Automated GitHub Actions workflows handle the full pipeline:

Fetch Workflows (1-fetch-*.yml)

Run weekly on Monday to update dataset listings:

1-fetch-openneuro.yml, 1-fetch-nemar.yml, etc.
1-fetch-all.yml - Orchestrates all sources

Digest Workflows (2-digest-*.yml)

Triggered automatically after fetch completes:

2-digest-openneuro.yml, 2-digest-nemar.yml, etc.
Uses 2-clone-digest.yml reusable workflow

Inject Workflow (3-inject-all.yml)

Runs weekly on Tuesday to upload digested data:

Injects to eegdash_staging by default (dry run)
Manual trigger to inject to production eegdash

Full Pipeline (full-pipeline.yml)

Manual workflow for end-to-end processing:

# Trigger via GitHub Actions UI with options:
# - sources: all / openneuro / nemar / ...
# - database: eegdashstaging / eegdash
# - dry_run: true / false
# - max_datasets: 0 (all) or limit

Data is stored in the eegdash-dataset-listings repository:

eegdash-dataset-listings/
├── consolidated/          # Fetched dataset listings
│   ├── openneuro_datasets.json
│   ├── nemar_datasets.json
│   └── ...
├── cloned/                # Shallow clones / manifests
│   ├── ds001785/
│   └── ...
└── digested/              # MongoDB-ready documents
    ├── ds001785/
    └── ...

API Server#

The API server (mongodb-eegdash-server/) is a FastAPI application:

Environment Configuration

Create .env in mongodb-eegdash-server/api/:

MONGO_URI=mongodb://user:password@host:27017
MONGO_DB=eegdash
ADMIN_TOKEN=your-secure-token

# Optional
REDIS_URL=redis://localhost:6379/0
ENABLE_METRICS=true

API Endpoints

GET  /                                - API info
GET  /health                          - Health check
GET  /metrics                         - Prometheus metrics

GET  /api/{db}/records                - Query records
GET  /api/{db}/count                  - Count records
GET  /api/{db}/datasets               - List dataset IDs
GET  /api/{db}/metadata/{dataset_id}  - Get dataset metadata

POST /admin/{db}/records              - Insert records (auth required)
POST /admin/{db}/records/bulk         - Bulk insert (auth required)
POST /admin/{db}/datasets             - Insert datasets (auth required)

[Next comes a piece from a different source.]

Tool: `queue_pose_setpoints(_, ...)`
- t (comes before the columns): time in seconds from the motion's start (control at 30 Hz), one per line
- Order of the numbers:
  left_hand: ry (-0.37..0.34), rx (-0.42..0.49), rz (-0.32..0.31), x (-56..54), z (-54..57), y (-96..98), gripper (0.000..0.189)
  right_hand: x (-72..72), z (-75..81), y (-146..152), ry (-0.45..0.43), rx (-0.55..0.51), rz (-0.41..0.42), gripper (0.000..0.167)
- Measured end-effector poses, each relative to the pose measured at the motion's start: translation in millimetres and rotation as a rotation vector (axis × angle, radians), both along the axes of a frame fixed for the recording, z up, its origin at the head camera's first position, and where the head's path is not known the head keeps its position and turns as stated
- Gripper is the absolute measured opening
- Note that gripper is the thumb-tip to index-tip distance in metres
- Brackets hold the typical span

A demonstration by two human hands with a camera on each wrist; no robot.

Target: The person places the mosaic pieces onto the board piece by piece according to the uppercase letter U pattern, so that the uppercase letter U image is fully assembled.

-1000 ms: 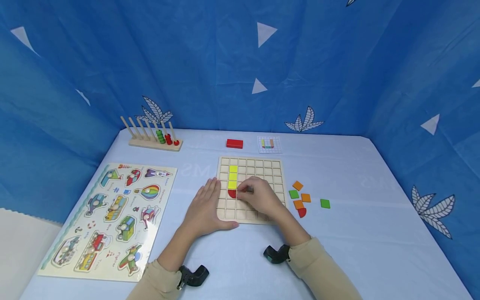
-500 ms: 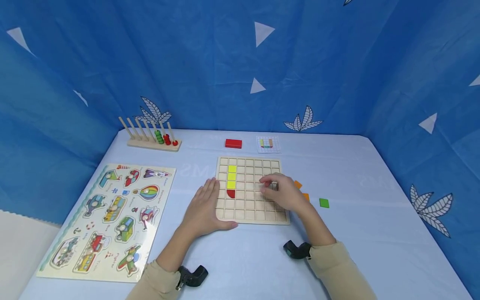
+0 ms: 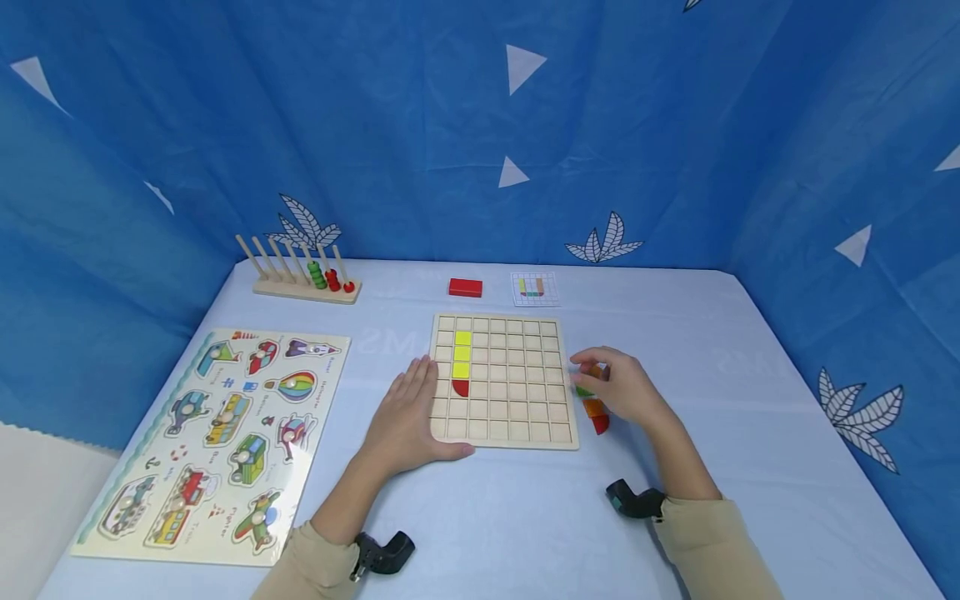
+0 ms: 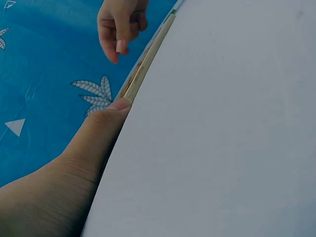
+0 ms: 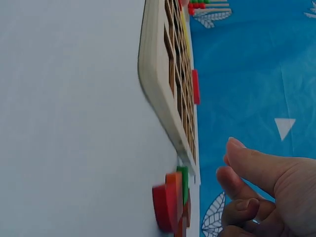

Rate Limiting: 100 requests/minute per IP on public endpoints.

Release Process#

Update version in pyproject.toml
Update CHANGELOG.md

Build and upload:

python -m build
python -m twine upload dist/*

Create GitHub release with tag v{version}

Documentation#

Build documentation locally:

cd docs
pip install -r requirements.txt
make html-noplot  # Fast build (no examples)
make html         # Full build with examples

Documentation is auto-deployed to https://eegdash.org via GitHub Pages.